▶ **YOUR GOAL**
From the records below, print exactly the lines starting at the one containing "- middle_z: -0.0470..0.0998" and ending at the one containing "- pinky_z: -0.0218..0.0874", ends included, and nothing else.

▶ **ENTRIES PROVIDED**
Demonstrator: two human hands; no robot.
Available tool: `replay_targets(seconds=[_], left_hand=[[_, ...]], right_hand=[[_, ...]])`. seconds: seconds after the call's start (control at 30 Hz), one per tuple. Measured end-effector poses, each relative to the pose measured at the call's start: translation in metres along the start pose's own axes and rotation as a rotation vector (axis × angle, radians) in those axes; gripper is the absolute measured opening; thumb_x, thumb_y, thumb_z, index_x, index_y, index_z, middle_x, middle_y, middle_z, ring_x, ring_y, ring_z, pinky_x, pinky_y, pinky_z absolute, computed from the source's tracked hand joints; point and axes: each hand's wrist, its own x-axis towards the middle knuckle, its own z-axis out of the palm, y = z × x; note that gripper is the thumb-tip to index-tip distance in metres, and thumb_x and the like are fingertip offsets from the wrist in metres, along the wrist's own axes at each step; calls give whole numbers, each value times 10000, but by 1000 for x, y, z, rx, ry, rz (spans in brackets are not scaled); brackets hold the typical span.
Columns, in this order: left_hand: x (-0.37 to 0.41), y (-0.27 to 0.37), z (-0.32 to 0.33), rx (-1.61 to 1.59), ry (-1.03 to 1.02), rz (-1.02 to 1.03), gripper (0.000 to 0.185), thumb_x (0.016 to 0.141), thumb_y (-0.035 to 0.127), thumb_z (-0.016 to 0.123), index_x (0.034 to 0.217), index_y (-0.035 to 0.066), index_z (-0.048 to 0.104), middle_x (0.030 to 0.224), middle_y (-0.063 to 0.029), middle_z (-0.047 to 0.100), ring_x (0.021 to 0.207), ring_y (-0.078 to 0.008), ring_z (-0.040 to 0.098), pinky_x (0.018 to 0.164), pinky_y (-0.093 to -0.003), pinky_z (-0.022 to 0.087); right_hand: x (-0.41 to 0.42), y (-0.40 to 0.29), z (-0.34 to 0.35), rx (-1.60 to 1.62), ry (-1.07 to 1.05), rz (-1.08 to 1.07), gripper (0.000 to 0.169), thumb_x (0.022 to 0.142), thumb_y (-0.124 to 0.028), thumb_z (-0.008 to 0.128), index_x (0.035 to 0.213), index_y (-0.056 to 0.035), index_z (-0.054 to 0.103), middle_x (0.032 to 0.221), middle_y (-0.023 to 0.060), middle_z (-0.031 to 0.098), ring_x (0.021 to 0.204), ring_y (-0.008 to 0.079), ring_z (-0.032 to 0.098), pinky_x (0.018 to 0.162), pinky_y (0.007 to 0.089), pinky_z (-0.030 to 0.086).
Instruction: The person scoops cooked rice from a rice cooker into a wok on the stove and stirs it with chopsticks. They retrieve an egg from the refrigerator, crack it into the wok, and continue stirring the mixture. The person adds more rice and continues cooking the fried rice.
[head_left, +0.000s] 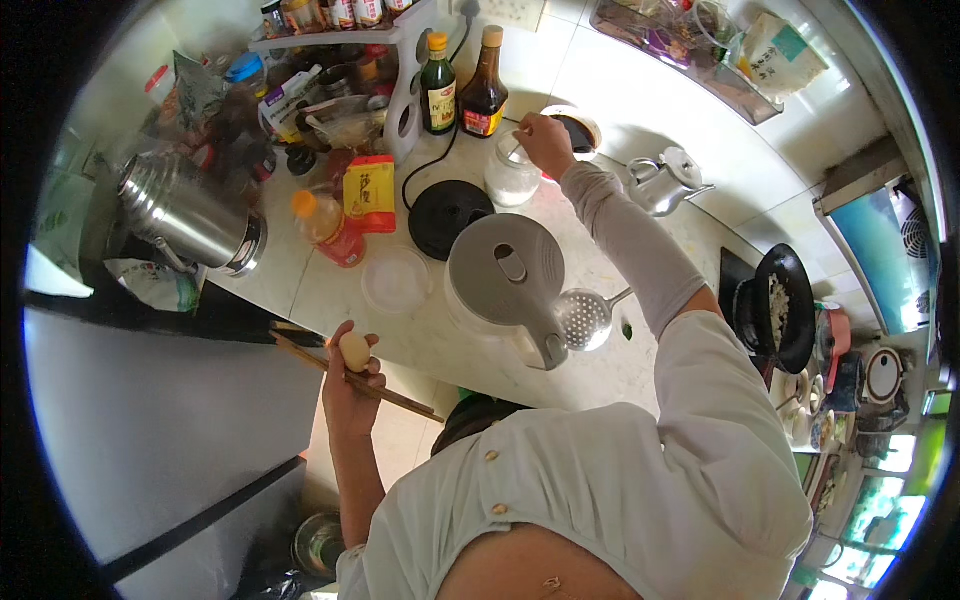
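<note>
My left hand (352, 390) holds a pale brown egg (355, 352) in its fingers, along with wooden chopsticks (397, 399) that cross the palm below the egg. At the back of the counter, my right hand (545, 142) is over the mouth of a glass jar (512, 176) with white granules in it. Its fingers are closed on a thin handle that reaches into the jar; the handle's lower end is hard to see. Behind that hand stands an open white container (576, 131) of dark contents. A round translucent lid (397, 280) lies on the counter left of the kettle.
An electric kettle (504, 274) and a perforated skimmer (585, 320) sit near the counter's front. Two sauce bottles (438, 86) and a black kettle base (450, 217) are behind. A steel oil pot (667, 181) stands right of my right hand; a wok (780, 307) is farther right.
</note>
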Motion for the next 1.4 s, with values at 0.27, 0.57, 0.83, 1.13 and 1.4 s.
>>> replay_targets(seconds=[0.27, 0.57, 0.83, 1.13, 1.4], left_hand=[[43, 10, 24, 67, -36, -21, 350, 948, 336, 304, 1204, 125, 414, 974, -108, 540, 632, -108, 496, 516, -202, 401], [49, 1, 29, 54, -72, -24, 357, 944, 347, 312, 1210, 131, 412, 980, -105, 543, 637, -101, 494, 517, -203, 400], [46, 0, 36, 76, -70, 13, 366, 942, 359, 314, 1221, 140, 404, 980, -95, 548, 637, -96, 481, 517, -194, 397], [42, -3, 54, 62, -107, 26, 377, 944, 356, 307, 1237, 135, 390, 998, -104, 548, 644, -92, 480, 518, -188, 403], [41, -2, 53, 46, -99, 12, 380, 946, 352, 300, 1237, 126, 391, 1008, -122, 550, 646, -99, 491, 515, -189, 411]], right_hand=[[3, -12, -5, 1, -60, -75, 214, 781, -181, 490, 772, 3, 599, 775, 205, 593, 734, 374, 578, 667, 424, 462], [-10, -6, -25, 280, -40, 4, 234, 778, -205, 523, 739, 7, 614, 699, 185, 606, 666, 326, 597, 624, 388, 469], [-41, 40, -58, 977, 142, 429, 158, 790, -118, 612, 833, 34, 616, 668, 65, 606, 578, 102, 543, 506, 224, 410], [-64, 47, -68, 1147, 249, 406, 150, 804, -96, 608, 867, 40, 604, 698, 67, 609, 586, 106, 546, 520, 220, 411], [-60, 47, -66, 1108, 297, 431, 151, 796, -92, 616, 851, 49, 602, 683, 68, 605, 567, 107, 540, 501, 224, 407]])
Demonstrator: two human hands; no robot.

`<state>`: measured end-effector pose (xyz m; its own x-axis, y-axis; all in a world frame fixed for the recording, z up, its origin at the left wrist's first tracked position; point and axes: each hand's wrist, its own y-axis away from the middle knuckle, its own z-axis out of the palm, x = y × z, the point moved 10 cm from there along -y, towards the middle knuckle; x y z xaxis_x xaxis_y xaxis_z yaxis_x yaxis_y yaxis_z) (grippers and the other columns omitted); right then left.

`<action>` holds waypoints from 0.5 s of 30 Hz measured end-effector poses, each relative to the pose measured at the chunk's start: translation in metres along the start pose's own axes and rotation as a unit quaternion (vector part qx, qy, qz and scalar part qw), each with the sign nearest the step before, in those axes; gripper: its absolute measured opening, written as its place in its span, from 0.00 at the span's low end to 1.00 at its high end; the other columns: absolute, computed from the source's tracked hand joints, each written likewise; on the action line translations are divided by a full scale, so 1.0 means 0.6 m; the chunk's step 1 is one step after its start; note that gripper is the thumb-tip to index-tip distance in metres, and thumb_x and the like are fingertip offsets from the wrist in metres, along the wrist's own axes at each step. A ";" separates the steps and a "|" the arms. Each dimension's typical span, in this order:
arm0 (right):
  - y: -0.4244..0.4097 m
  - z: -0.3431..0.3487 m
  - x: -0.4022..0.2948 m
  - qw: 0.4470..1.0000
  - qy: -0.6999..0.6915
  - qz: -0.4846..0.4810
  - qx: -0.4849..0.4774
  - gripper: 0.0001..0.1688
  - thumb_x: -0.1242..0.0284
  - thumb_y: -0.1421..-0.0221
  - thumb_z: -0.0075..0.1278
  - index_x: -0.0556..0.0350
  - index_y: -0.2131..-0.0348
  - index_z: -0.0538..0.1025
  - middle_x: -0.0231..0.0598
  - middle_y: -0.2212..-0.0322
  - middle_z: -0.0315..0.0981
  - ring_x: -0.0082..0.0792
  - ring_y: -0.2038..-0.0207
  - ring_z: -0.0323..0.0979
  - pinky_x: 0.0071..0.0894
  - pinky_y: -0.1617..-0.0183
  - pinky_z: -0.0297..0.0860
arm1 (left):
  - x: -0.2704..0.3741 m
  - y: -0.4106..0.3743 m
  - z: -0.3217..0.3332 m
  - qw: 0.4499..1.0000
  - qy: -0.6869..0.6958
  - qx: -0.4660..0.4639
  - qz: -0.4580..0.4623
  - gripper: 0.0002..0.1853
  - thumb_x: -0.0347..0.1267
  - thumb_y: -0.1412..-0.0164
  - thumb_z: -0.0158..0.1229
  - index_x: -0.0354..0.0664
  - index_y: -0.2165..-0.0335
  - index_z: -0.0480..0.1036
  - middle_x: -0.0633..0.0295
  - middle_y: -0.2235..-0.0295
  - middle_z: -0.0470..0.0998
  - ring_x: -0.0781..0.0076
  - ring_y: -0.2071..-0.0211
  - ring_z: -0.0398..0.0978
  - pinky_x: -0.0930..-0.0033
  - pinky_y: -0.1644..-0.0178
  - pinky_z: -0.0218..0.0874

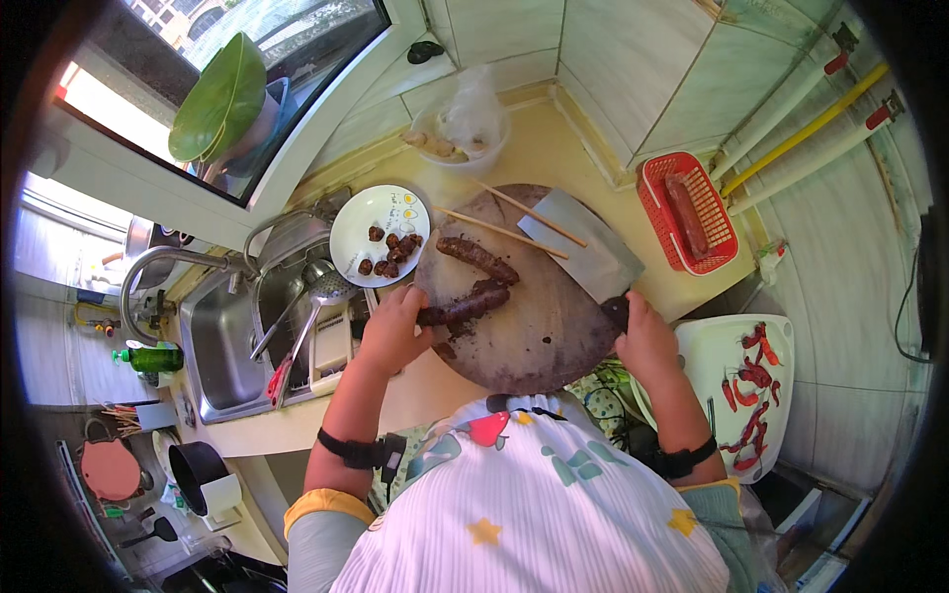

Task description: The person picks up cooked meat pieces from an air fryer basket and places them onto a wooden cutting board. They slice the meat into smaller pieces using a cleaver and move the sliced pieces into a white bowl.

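A round wooden chopping board [549, 363] lies on the counter before me. On its left half are two dark cooked sausages, the upper one [478, 259] lying free and the lower one [474, 305] with its left end between the thumb and fingers of my left hand [393, 326]. My right hand [646, 337] is closed around the black handle of a kitchen cleaver [586, 244], whose blade rests flat on the board's right side. A pair of wooden chopsticks [511, 236] reaches across the board and over the blade. Dark crumbs surround the sausages.
Cut sausage pieces sit on a white plate [352, 215] by the board's upper left. Beyond are a sink [215, 326] and skimmer [331, 287]. A clear bowl [493, 148] stands behind; a red basket [656, 222] holds a sausage. Red chillies lie on a white tray [697, 341].
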<state>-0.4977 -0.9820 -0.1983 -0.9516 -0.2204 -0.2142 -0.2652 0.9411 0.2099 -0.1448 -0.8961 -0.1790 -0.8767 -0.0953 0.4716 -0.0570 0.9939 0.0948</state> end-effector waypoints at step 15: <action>0.179 -0.141 0.059 0.985 -0.168 0.035 -0.017 0.22 0.64 0.54 0.61 0.57 0.61 0.74 0.45 0.73 0.78 0.45 0.71 0.77 0.38 0.64 0.71 | -0.026 0.126 0.061 0.971 0.206 -0.034 -0.116 0.20 0.35 0.53 0.66 0.38 0.65 0.66 0.53 0.70 0.72 0.58 0.69 0.73 0.62 0.63 0.66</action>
<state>-0.5729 -0.9102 -0.1027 -0.8642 -0.0534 -0.5003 -0.2116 0.9407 0.2651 -0.1528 -0.8177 -0.2112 -0.5776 -0.3438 0.7404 -0.1857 0.9385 0.2910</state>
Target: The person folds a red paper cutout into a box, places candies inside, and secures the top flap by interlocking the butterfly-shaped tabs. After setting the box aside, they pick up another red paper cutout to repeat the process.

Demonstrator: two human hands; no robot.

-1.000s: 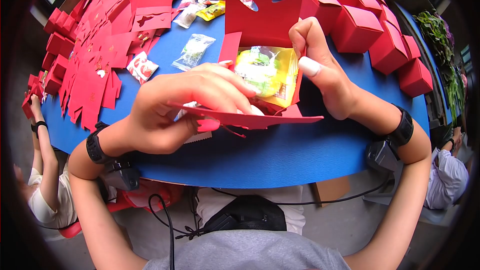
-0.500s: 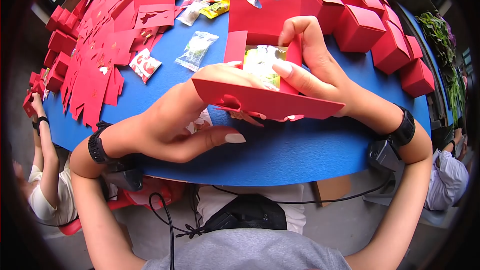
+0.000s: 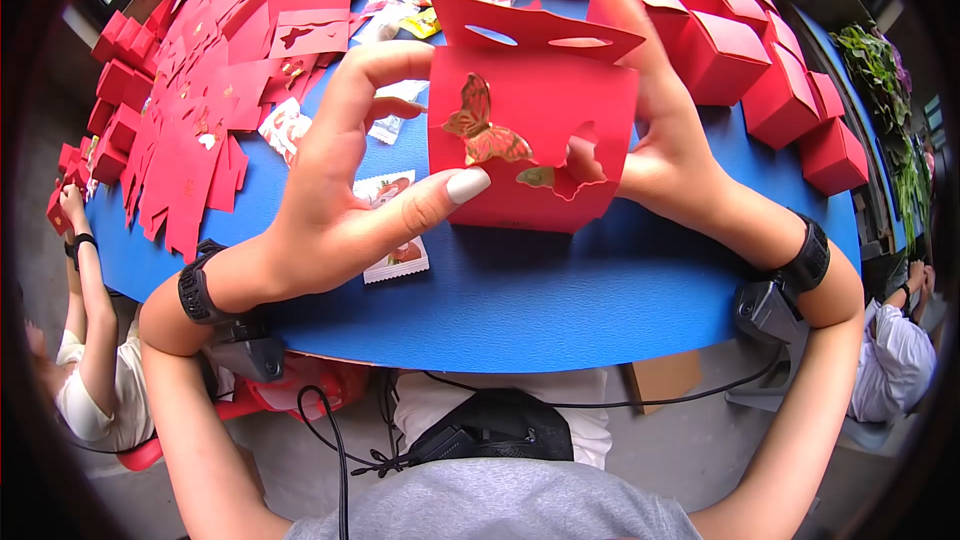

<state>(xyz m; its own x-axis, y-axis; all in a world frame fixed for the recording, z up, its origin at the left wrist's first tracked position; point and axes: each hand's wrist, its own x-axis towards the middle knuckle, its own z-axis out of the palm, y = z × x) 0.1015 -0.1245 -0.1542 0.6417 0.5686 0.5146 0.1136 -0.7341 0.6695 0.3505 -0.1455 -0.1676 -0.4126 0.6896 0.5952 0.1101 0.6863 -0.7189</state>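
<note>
A red gift box [image 3: 535,125] is held above the blue table. On its front are a gold butterfly [image 3: 485,125] and a cut-out, through which a fingertip and something green show. Two oval holes pierce its raised top flap [image 3: 540,28]. My left hand [image 3: 350,165] grips the box's left side, thumb on the front panel near the butterfly. From the right side my right hand [image 3: 665,110] holds the box, its upper fingers raised and blurred, its thumb partly hidden by the box. Below my left hand lies a white packet with red print [image 3: 400,255].
Flat red cardboard pieces [image 3: 190,130] pile up on the left. Closed red boxes [image 3: 725,55] stand in rows at the right and back. Wrapped snacks [image 3: 410,15] lie behind my left hand. Another person [image 3: 95,360] sits at the left, one [image 3: 895,355] at the right.
The front panel, tilted outward before, now stands upright and shows the butterfly. The flap with holes has folded forward over the top. Both hands have shifted to the box's sides.
</note>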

▶ **RESPONSE TO THE EXERCISE**
  - middle_z: -0.0470..0.0998
  - ring_x: -0.0781..0.0076
  - ring_y: -0.2071..-0.0211
  - ring_z: -0.0398..0.0978
  - pinky_x: -0.0930..-0.0033
  - pinky_y: -0.1644..-0.0178
  - pinky_z: -0.0218..0.0874

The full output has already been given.